It is good to see that you adapt the post-tribulation rapture position.

However, I do want to bring something to your attention.

Now pay close attention.

You do realize that if you do not believe that the earth will be a void and desolate wilderness without any inhabitants during the millennium, this puts you at a great disadvantage when trying to prove the pre-trib rapture proponents wrong, right?

The pre-trib rapture view is necessary only if one believes there will be a millennial reign on earth during the 1000 years.
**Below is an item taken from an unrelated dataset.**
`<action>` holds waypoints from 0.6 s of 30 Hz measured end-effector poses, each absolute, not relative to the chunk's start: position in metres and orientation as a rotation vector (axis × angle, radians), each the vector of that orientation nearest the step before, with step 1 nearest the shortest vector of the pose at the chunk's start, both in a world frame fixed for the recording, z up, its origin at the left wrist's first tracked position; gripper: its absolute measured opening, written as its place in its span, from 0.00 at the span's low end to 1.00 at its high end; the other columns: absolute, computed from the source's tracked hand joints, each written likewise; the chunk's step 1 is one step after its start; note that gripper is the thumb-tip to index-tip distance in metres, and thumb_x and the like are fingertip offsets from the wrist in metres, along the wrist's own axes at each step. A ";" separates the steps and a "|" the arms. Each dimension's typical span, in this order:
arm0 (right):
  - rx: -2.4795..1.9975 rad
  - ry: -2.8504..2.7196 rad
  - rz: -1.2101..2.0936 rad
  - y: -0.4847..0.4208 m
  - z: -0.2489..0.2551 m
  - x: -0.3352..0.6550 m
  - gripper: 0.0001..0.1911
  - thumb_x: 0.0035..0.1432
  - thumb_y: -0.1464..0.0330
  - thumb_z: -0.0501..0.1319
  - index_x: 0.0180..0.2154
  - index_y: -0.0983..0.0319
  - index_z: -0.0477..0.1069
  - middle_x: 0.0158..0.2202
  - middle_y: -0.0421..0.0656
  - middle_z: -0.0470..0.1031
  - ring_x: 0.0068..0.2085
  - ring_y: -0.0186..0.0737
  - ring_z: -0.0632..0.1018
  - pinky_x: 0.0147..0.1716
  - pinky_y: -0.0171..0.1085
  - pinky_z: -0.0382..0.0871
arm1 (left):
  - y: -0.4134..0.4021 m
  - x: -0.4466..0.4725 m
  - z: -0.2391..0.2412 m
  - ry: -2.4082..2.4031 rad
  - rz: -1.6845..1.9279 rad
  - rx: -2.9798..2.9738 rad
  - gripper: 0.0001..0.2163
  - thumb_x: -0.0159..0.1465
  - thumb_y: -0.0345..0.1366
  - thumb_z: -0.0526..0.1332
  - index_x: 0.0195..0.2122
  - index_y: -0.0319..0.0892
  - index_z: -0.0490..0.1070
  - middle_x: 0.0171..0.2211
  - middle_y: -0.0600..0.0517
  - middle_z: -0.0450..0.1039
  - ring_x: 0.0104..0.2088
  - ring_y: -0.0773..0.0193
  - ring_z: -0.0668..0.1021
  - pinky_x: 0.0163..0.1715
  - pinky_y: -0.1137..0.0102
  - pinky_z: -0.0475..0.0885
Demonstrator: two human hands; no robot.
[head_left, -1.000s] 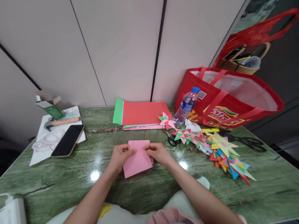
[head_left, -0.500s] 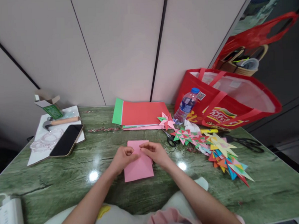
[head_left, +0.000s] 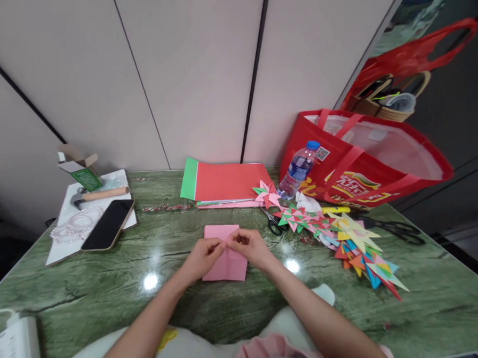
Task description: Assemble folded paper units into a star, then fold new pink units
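Note:
Pink paper (head_left: pixel 226 266) with faint crease lines lies in front of me on the green marbled table. My left hand (head_left: pixel 206 254) pinches it from the left, thumb and forefinger together near its middle. From the right, my right hand (head_left: pixel 249 247) pinches the same spot, and the fingertips of both hands almost meet. Behind the hands, the upper edge of more pink paper (head_left: pixel 221 230) shows. The fingers hide the part of the sheet they hold.
Red and green sheets (head_left: pixel 231 180) lie at the back by the wall. To the right are scissors (head_left: pixel 274 224), folded paper stars (head_left: pixel 301 218), a water bottle (head_left: pixel 298 170) and a red bag (head_left: pixel 366 161). A phone (head_left: pixel 108 225) and a hammer (head_left: pixel 101 194) lie left.
Both hands have drawn closer together, fingertips now nearly meeting on the pink paper. The paper's lower edge has moved slightly up and to the right.

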State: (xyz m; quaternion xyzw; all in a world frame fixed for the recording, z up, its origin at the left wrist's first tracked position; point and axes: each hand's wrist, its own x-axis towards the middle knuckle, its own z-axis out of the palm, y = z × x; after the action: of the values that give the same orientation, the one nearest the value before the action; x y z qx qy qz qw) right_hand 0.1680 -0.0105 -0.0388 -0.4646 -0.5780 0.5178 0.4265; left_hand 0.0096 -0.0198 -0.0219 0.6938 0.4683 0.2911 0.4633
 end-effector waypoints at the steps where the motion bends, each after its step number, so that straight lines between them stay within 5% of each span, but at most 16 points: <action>1: -1.163 -1.445 1.291 -0.011 -0.039 0.168 0.10 0.42 0.62 0.64 0.20 0.63 0.70 0.18 0.37 0.68 0.21 0.30 0.64 0.21 0.31 0.56 | -0.020 0.010 -0.023 1.171 0.735 1.706 0.15 0.55 0.40 0.51 0.15 0.41 0.53 0.16 0.59 0.48 0.20 0.71 0.55 0.19 0.74 0.49; 9: -1.154 -1.394 1.356 -0.015 -0.038 0.165 0.11 0.40 0.62 0.65 0.19 0.64 0.71 0.18 0.38 0.69 0.20 0.30 0.64 0.22 0.32 0.56 | -0.020 0.012 -0.019 1.267 0.755 1.713 0.12 0.48 0.35 0.50 0.11 0.42 0.48 0.14 0.58 0.45 0.18 0.72 0.53 0.19 0.74 0.47; 18: -1.190 -1.076 1.345 -0.001 -0.035 0.190 0.15 0.34 0.59 0.68 0.21 0.64 0.73 0.18 0.38 0.70 0.20 0.30 0.65 0.20 0.31 0.56 | -0.015 -0.001 -0.017 1.347 0.754 1.716 0.10 0.48 0.32 0.51 0.11 0.40 0.61 0.10 0.57 0.59 0.16 0.70 0.64 0.17 0.76 0.55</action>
State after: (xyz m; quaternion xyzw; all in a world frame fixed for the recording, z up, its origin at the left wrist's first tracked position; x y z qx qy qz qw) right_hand 0.1896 -0.0013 -0.0351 -0.4920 -0.4450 0.5564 0.5003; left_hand -0.0007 -0.0147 -0.0174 0.6797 0.5336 0.2988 0.4050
This becomes necessary because according to Pre-Trib Rapture Dispensationalists, in order for God to fulfill both promises (the promise that the Church will be in the mansions prepared in heaven, and the promise that they will reign on earth), there must be a pre-tribulation rapture first so that the saints can have time (namely, 7 years) to be in heaven before ruling here on earth during the millennium.

So Spurgeon, if you are going to subscribe to a post-tribulation rapture view, it is my hope that you will fortify this position by not subscribing to the unbibiblical view of an earthly reign after the Second Advent.

The correct and Biblical view is thus: That at the Second Coming, all the saints that have ever lived, from Adam to the last righteous man, are caught up into the clouds of heaven and taken to reign with Christ for 1000 years in the heavenly New Jerusalem. All the wicked will be destroyed by the brightness of His coming. This leaves no human beings left on this planet during the 1000 years, save for Lucifer and his fallen angels--left to wonder about on the broken, dark, and cold surface of this earth.

So when will the promise of the earthly reign commence? At the end of the millennium, when the New Jerusalem, that same Beloved City in Revelation 20, comes down from heaven and settles on the Mount of Olives. This is not the Second Coming, but a "third coming", not for the righteous, but to hold the final judgment of Satan, his hosts, and all the wicked.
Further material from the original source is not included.